By Carrie Searcy and Eileen Hardy
The Kentucky Department for Energy Development and Independence (DEDI) on Feb 21 partnered with the Kentucky NEED (National Energy Education Development) Project on the second of the four workshops to bring grade-appropriate activities about energy to 21 teachers in grades K through 12.
The workshops are being held for educators who want to learn more about energy and the resources available through NEED in a hands-on environment.
“What the teachers learn here today, they will be able to take back to their classrooms and apply to their students,” said Eileen Hardy, an Internal Policy Analyst of DEDI. “But this isn’t just for science teachers; this applies to language arts teachers, math teachers and social studies teachers.”
Participants came to the Energy and Environment Cabinet (EEC) building at 300 Sower Boulevard to participate in Kentucky Academic Standards-aligned activities that covered forms and sources of energy, energy transformations and more. The interactive sessions included NEED curriculum activities for students in all age groups.
This partnership, which began more than 20 years ago, is made possible through a grant from Coal Education awarded to the Kentucky NEED Project. It provides energy education curriculum that is interdisciplinary and encourages attendance by not only science teachers, but also teachers of language arts, math and/or social studies. The Coal Education Grant makes it possible for teachers to attend free of charge, receive copies of NEED’s energy curricula including the new Coal Education suite, and substitute teacher costs to the school districts.

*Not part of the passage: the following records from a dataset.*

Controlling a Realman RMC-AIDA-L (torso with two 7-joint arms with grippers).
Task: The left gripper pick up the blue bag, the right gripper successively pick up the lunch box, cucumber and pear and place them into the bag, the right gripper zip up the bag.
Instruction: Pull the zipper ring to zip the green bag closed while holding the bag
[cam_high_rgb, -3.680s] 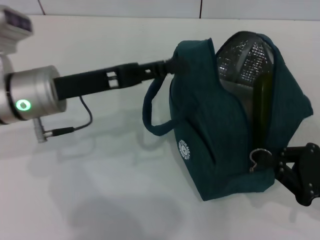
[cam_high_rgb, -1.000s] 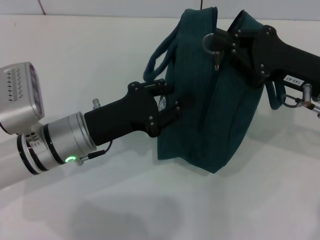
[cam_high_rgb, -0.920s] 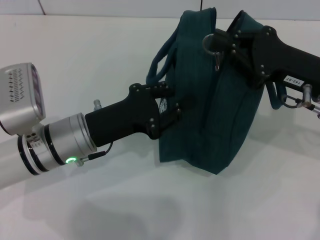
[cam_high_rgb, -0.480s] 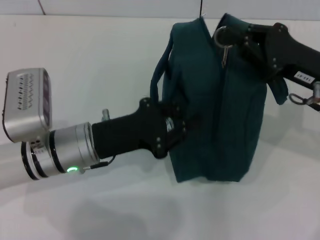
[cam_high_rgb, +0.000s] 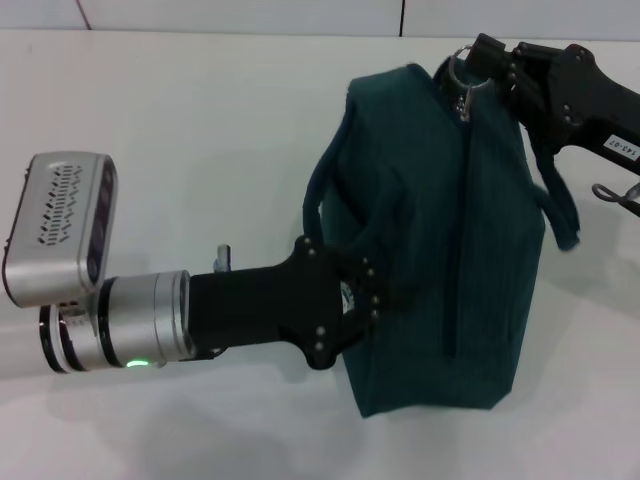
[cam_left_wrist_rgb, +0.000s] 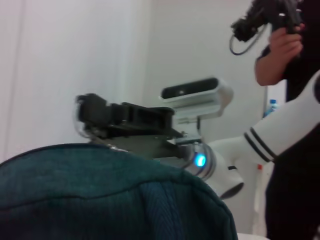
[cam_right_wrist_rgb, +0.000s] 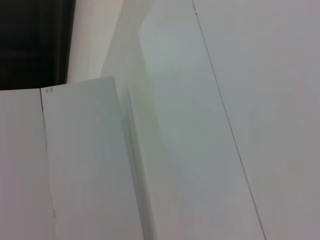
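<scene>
White wall panels (cam_right_wrist_rgb: 210, 125); thin seams; dark corner area (cam_right_wrist_rgb: 30, 42).

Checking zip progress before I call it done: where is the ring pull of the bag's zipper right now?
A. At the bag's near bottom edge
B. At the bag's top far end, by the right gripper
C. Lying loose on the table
B: the ring pull sits at the top far end of the bag, right at the right gripper; the zipper line below looks closed.

The head camera is looking down at the white table (cam_high_rgb: 200, 130). The left wrist camera is sitting close against the blue bag (cam_left_wrist_rgb: 100, 195), shared with the head view; the right wrist camera is facing only bare white panels.
</scene>
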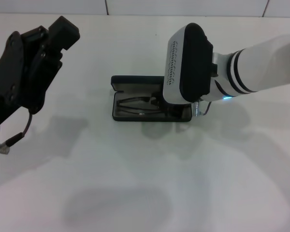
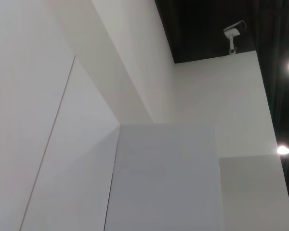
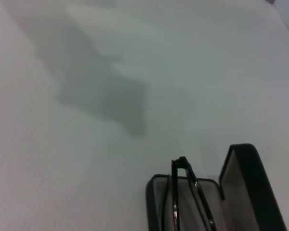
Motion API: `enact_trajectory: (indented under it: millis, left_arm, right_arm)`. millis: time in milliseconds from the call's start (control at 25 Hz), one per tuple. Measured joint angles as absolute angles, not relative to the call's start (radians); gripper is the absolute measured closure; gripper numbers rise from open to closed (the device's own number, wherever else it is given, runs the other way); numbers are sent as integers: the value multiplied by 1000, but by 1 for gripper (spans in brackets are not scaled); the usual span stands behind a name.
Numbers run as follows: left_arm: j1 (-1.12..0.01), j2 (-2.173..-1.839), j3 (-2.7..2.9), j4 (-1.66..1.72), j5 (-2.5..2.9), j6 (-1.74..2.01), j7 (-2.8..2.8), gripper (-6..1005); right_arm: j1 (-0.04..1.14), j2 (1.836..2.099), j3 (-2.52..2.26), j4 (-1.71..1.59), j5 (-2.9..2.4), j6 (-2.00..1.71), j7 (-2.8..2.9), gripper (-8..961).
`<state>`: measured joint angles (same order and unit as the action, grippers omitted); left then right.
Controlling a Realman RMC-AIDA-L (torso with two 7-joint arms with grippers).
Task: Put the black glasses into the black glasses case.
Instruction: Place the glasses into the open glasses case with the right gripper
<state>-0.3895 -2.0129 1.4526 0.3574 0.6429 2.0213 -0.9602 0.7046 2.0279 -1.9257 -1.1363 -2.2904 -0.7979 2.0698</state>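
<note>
The black glasses case [image 1: 130,83] lies open in the middle of the white table, its lid standing up at the far side. The black glasses [image 1: 133,102] sit folded inside its tray. My right gripper [image 1: 159,102] reaches down into the right half of the case, over the glasses, and the white wrist housing hides it. The right wrist view looks along the folded black glasses [image 3: 180,192], which rest in the grey-lined case [image 3: 245,183]. My left gripper [image 1: 63,29] is held up at the far left, away from the case.
The white table [image 1: 135,183] stretches around the case on all sides. A loose cable [image 1: 12,137] hangs from the left arm near the left edge. The left wrist view shows only walls and ceiling.
</note>
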Motion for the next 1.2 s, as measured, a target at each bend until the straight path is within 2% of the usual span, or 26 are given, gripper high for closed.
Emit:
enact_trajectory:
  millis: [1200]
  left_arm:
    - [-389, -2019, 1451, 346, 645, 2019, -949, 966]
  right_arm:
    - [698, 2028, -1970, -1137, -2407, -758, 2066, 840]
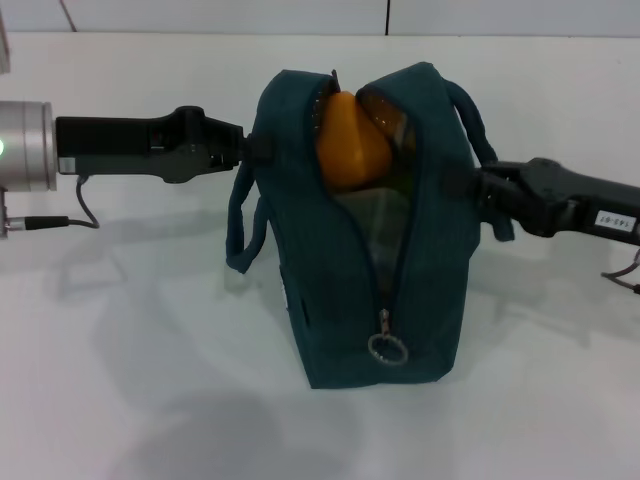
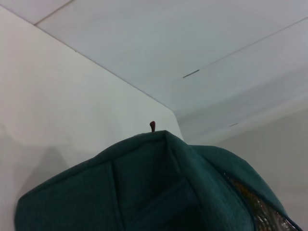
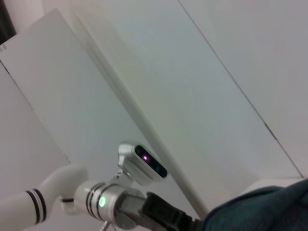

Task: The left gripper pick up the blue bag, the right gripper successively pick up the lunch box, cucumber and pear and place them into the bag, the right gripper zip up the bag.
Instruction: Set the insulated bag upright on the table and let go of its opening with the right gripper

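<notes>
one pear (image 1: pixel 350 140) sits inside the unzipped blue bag (image 1: pixel 340 300).

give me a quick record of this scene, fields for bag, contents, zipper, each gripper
bag: blue bag standing upright on the white table, top gaping open
contents: pear poking out of the opening; anything else inside cannot be made out
zipper: unzipped, ring pull hanging low on the near end
left gripper: at the bag's left upper edge
right gripper: at the bag's right side by a handle
</notes>
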`<state>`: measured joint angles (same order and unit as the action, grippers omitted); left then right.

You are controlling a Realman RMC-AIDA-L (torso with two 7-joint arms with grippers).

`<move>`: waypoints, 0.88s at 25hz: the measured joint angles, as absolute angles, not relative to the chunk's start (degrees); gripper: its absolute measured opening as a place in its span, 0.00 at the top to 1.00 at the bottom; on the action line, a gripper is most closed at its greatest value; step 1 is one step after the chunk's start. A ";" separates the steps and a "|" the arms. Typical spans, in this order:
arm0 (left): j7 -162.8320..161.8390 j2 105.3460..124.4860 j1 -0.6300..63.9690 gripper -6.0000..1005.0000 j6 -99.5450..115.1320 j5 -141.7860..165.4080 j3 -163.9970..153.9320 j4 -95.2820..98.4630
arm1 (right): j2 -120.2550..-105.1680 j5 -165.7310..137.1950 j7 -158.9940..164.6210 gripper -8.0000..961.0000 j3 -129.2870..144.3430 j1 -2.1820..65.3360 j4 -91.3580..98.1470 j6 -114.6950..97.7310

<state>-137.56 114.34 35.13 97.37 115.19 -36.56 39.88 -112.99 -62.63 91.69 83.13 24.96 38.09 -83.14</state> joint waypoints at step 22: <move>-136.48 114.49 35.99 0.95 98.45 113.49 -36.91 39.29 | -113.66 -62.45 82.74 0.57 70.83 21.89 30.84 -91.90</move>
<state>-136.48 114.49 35.99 98.45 113.49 -36.91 39.29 -113.66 -62.45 82.74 70.83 21.89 30.84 -91.90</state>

The activities were held at the Kentucky Energy and Environment Cabinet, 300 Sower Boulevard, Frankfort.
“We get to provide energy curriculum to teachers and through them to students,” said Hardy. “The exercises the teachers learn here today, they will be able to take back and apply to their classrooms.”
And the exercises themselves looked nothing short of fun either for kids or adults.
One learning activity called See, Run Do, taught participants about the various forms of energy, the transformation of energy and communication skills teachers could use. Participants were split into three groups: one to see, another to run and a third to do.
In the exercise, the seers relayed what they saw to the runners, who then gave their interpretation to the doers. The result was somewhat comical, through interactive teamwork, the dual purpose activity not only taught a lesson, it did so in a fun way that would be relatable way to kids and would reinforce learning.
“Learning by doing is one way we help teachers learn about energy education,” said Karen Reagor, State Coordinator of the Kentucky NEED Project. “…The teachers loved the wide variety of activities and the inter-active approach to energy education.”
Whit Pennington, the Regional Project Coordinator with the Kentucky NEED Project, said, “This is what it’s all about…We sometimes get that wow moment when things just click and that for me, makes everything we do a little more worthwhile.”
New to NEED’s suite of materials this year is coal curriculum—a three-title collection of guides for Primary/Elementary, Intermediate, and Secondary students. This new addition to energy education addresses coal formation and chemical properties, coal mining, the uses of coal, its role as an energy source and the environmental concerns associated with the use of coal.
The Kentucky National Energy Education Development (NEED) Project is the state program of the National NEED Project, a not-for-profit education association that focuses on K-12 energy education. NEED provides workshops for teachers, grade-appropriate curriculum materials and kits for energy activities in the classroom. NEED also assists schools in forming student energy teams that study how energy is used in the schools and implements programs to help reduce energy consumption.